■ Task details: Return all lines in the material below that contain "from".
++++++++++++++++++++
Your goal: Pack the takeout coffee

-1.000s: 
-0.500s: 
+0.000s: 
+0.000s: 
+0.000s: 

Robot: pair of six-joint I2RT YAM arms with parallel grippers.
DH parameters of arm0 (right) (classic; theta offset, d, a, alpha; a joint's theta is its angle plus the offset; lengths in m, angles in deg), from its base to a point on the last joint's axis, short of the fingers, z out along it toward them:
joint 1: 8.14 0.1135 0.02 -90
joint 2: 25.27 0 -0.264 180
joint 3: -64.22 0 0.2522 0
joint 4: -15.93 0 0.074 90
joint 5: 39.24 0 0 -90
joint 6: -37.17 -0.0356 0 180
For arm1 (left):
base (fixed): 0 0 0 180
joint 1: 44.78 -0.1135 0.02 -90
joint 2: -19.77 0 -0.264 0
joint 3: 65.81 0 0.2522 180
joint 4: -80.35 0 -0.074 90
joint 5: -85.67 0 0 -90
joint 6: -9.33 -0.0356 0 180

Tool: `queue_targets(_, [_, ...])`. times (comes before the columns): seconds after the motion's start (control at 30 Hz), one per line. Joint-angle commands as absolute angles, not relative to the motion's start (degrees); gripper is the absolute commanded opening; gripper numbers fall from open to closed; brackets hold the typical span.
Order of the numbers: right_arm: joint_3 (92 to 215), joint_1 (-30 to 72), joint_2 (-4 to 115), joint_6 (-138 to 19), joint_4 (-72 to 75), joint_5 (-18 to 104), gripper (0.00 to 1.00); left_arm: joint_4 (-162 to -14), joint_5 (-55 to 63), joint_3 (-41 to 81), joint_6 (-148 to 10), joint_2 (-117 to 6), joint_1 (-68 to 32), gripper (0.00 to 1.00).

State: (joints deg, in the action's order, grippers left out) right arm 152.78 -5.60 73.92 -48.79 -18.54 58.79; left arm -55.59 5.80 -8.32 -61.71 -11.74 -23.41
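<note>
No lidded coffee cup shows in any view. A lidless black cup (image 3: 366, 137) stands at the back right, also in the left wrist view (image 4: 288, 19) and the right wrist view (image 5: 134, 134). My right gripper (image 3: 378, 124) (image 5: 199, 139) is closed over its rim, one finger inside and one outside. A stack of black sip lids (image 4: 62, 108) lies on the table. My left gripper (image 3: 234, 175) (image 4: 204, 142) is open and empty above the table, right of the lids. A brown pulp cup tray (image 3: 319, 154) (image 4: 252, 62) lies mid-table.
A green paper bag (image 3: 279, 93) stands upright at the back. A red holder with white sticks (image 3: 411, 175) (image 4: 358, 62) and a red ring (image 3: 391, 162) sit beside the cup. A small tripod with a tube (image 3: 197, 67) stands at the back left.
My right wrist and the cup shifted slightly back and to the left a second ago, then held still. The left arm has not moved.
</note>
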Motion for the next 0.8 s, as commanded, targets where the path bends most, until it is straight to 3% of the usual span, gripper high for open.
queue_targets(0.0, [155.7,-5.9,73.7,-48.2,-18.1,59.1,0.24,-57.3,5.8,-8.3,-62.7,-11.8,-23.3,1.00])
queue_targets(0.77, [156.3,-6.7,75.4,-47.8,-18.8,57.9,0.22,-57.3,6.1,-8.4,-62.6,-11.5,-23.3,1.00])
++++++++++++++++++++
■ Expected output:
DH parameters of arm0 (right) (classic; theta offset, d, a, alpha; a joint's theta is its angle plus the offset; lengths in m, angles in deg), from its base to a point on the last joint's axis, short of the fingers, z out along it toward them:
Tool: `queue_targets(_, [_, ...])`. times (comes before the columns): seconds after the motion's start (control at 30 Hz), one per line. Joint-angle commands as absolute angles, not relative to the motion's start (degrees); gripper is the absolute commanded opening; gripper numbers fall from open to closed; brackets hold the typical span.

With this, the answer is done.